Vers une future loi de santé
Pour autant, les députés ont été, eux, forces de proposition, en commission ou séance : soutien appuyé au cumul emploi-retraite des praticiens, encadrement de l’intérim paramédical, amélioration de l’attractivité financière des études de médecine, suppression de certificats administratifs, taxes comportementales, notamment sur le sucre, ou encore délégations de tâches pour les infirmiers… Reste à savoir ce qu’il restera de ces initiatives à l’issue d’un parcours parlementaire qui demeure très incertain.
Autre facteur de frustration : alors que de très nombreux acteurs (élus, industriels du médicament, fédérations hospitalières, libéraux de santé) soulignent désormais la nécessité d’une « loi de programmation pluriannuelle » en santé pour définir les objectifs et les moyens sur un horizon de plusieurs années, le PLFSS n’a pas éclairci l’horizon sur ce point. Dans ses interventions, la ministre, Geneviève Darrieussecq, a du moins évoqué une future loi de santé, sans en préciser les contours. Pour quand ? Au Quotidien, le député de la Sarthe Jean-Carles Grelier (Les Démocrates) confie que Michel Barnier lui a bien confirmé son souhait d’avancer sur cette voie. « Un certain nombre de mesures auraient pu figurer dans ce PLFSS, comme la départementalisation de la formation des médecins ou des expérimentations dites “article 51” qui auraient pu être généralisées, explique-t-il. Mais le texte s’est écrit très vite, avec une ministre arrivée dans l’urgence ! Oui, il manque de vision et d’ambition, d’où l’intérêt de produire, en parallèle, une loi d’orientation en santé. »
Confusion et surenchères
À ces frustrations sur le fond s’est ajoutée une illisibilité complète sur la forme, au sein d’un hémicycle morcelé comme jamais. Des majorités de circonstance ont abouti à des surenchères de taxes sur les milliardaires, les superprofits ou les dividendes. La partie recettes du PLFSS, totalement remaniée, a été adoptée à la surprise générale grâce à la gauche cette semaine, introduisant 17 à 20 milliards de cotisations supplémentaires, contre l’avis des macronistes et de la droite… À l’inverse, quelques jours plus tôt, les députés avaient rejeté à l’unanimité l’ensemble du budget de la Sécu en commission des Affaires sociales. Signe de la confusion extrême des débats, le rapporteur général du PLFSS Yannick Neuder, pourtant issu de la droite républicaine, a donné un avis favorable à la « suppression » de l’Ondam 2025 (objectif national des dépenses maladie) pour « envoyer un message » au gouvernement dont le chef, Michel Barnier, est de la même famille politique. Une autre fronde des élus de droite et du centre a conduit à retoquer la hausse des cotisations patronales, pourtant voulue par la coalition gouvernementale…
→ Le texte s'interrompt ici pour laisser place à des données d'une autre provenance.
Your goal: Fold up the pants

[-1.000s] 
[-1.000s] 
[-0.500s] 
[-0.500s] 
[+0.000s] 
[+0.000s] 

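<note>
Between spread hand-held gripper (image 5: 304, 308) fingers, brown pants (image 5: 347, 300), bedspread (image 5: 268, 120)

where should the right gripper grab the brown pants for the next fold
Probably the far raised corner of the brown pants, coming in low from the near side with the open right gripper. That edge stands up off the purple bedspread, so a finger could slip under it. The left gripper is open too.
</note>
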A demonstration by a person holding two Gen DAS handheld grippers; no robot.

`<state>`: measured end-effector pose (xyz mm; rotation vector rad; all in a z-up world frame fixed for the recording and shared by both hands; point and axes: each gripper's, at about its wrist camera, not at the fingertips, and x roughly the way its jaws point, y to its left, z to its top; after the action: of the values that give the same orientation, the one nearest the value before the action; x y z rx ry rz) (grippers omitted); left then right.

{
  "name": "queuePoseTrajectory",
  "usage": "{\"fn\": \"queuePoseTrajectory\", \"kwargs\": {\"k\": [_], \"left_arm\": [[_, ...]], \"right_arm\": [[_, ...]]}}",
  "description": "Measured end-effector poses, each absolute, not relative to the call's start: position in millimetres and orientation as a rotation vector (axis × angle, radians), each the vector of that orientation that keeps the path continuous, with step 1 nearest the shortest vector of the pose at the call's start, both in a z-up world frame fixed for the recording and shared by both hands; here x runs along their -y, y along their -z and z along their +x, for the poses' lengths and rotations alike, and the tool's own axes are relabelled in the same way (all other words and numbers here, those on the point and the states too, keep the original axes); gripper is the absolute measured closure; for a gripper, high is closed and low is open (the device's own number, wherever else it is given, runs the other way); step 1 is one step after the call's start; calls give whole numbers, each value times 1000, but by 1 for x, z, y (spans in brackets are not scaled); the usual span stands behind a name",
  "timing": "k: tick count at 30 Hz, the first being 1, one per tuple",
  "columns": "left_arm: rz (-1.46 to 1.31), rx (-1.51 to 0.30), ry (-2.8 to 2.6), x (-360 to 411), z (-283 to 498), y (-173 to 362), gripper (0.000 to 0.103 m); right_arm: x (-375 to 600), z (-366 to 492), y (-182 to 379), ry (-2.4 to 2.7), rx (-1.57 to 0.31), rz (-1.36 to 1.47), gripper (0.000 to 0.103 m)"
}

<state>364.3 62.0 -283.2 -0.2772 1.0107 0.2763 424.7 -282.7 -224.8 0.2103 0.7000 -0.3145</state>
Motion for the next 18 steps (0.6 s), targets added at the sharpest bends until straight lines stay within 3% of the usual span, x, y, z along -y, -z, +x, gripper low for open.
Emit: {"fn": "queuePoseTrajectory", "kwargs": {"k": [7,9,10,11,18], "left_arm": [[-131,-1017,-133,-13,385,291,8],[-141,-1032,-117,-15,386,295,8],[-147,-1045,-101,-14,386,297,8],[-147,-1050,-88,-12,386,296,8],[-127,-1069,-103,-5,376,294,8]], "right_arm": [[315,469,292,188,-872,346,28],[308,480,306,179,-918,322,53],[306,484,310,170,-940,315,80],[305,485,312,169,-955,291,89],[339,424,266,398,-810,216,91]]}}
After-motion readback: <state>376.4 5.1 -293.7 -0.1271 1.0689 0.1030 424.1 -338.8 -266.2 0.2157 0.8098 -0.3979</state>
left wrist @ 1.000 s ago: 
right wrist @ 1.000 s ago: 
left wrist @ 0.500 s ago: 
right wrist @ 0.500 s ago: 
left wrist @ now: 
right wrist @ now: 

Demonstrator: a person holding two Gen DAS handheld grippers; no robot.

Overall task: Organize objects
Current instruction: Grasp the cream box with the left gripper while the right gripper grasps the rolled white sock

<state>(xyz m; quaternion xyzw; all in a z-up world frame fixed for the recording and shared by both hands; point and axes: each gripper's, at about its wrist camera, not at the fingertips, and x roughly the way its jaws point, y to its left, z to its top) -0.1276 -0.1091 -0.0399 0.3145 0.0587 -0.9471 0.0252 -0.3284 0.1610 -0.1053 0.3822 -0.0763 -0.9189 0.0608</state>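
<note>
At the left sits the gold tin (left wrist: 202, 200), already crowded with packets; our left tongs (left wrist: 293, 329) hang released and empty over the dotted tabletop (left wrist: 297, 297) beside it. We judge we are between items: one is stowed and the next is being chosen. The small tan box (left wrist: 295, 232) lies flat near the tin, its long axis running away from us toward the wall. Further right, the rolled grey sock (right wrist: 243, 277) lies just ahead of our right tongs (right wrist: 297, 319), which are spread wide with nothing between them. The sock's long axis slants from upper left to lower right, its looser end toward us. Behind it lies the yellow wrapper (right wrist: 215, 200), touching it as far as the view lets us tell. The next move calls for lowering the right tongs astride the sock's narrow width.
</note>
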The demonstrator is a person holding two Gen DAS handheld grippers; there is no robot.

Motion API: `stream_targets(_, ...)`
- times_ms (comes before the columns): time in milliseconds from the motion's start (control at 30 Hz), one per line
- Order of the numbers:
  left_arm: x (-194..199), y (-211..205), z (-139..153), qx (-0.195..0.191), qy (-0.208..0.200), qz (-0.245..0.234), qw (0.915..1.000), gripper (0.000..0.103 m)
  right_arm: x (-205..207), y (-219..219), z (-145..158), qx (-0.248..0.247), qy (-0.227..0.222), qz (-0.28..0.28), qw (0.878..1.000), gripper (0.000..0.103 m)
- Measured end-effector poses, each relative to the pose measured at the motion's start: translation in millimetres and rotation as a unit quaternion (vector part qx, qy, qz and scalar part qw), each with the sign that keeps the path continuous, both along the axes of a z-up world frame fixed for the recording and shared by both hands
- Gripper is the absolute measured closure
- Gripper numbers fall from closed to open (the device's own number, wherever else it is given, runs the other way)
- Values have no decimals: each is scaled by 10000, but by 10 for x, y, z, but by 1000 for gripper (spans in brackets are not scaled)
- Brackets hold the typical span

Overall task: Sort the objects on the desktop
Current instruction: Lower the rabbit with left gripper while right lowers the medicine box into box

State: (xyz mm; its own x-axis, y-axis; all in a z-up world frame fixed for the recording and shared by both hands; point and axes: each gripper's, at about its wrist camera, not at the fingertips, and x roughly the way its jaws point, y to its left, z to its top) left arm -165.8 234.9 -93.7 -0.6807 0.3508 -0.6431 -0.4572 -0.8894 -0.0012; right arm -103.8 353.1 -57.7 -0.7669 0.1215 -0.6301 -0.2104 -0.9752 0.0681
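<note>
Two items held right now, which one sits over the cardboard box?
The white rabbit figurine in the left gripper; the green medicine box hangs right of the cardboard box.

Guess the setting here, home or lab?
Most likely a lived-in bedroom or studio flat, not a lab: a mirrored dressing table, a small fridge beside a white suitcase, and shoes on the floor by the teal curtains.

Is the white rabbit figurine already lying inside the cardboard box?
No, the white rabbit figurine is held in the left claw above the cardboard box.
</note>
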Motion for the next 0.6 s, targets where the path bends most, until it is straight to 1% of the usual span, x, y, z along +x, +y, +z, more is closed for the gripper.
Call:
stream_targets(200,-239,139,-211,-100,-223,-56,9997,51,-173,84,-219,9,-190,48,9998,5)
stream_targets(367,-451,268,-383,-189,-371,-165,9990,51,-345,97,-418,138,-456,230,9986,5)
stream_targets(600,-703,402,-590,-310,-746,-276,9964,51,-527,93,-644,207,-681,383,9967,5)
Un projet de loi lunaire car il échappe à ceux qui le défendent
Jérôme Guedj, député socialiste
Un joyeux bazar ? « C’est un PLFSS lunaire à tous points de vue car il échappe à ceux qui le défendent, ministres comme rapporteur général, grince le député PS Jérôme Guedj, joint par Le Quotidien entre deux séances. C’est le pire travers de l’exercice, qui n’est que comptable, sans aucune mesure systémique. Et nous l’avons examiné avec l’idée vaine que cela se finirait en 49.3… », permettant à l’exécutif de garder la main sur l’ensemble du texte.
De fait, le parcours parlementaire risque de se poursuivre dans le brouillard au sein de la Haute Assemblée. La commission des affaires sociales du Sénat se réunira à son tour le 13 novembre sur le PLFSS – les débats étant prévus en séance à partir du lundi 18 novembre, avant éventuelle commission mixte paritaire, dernier vote devant chaque chambre… et probable 49.3 final.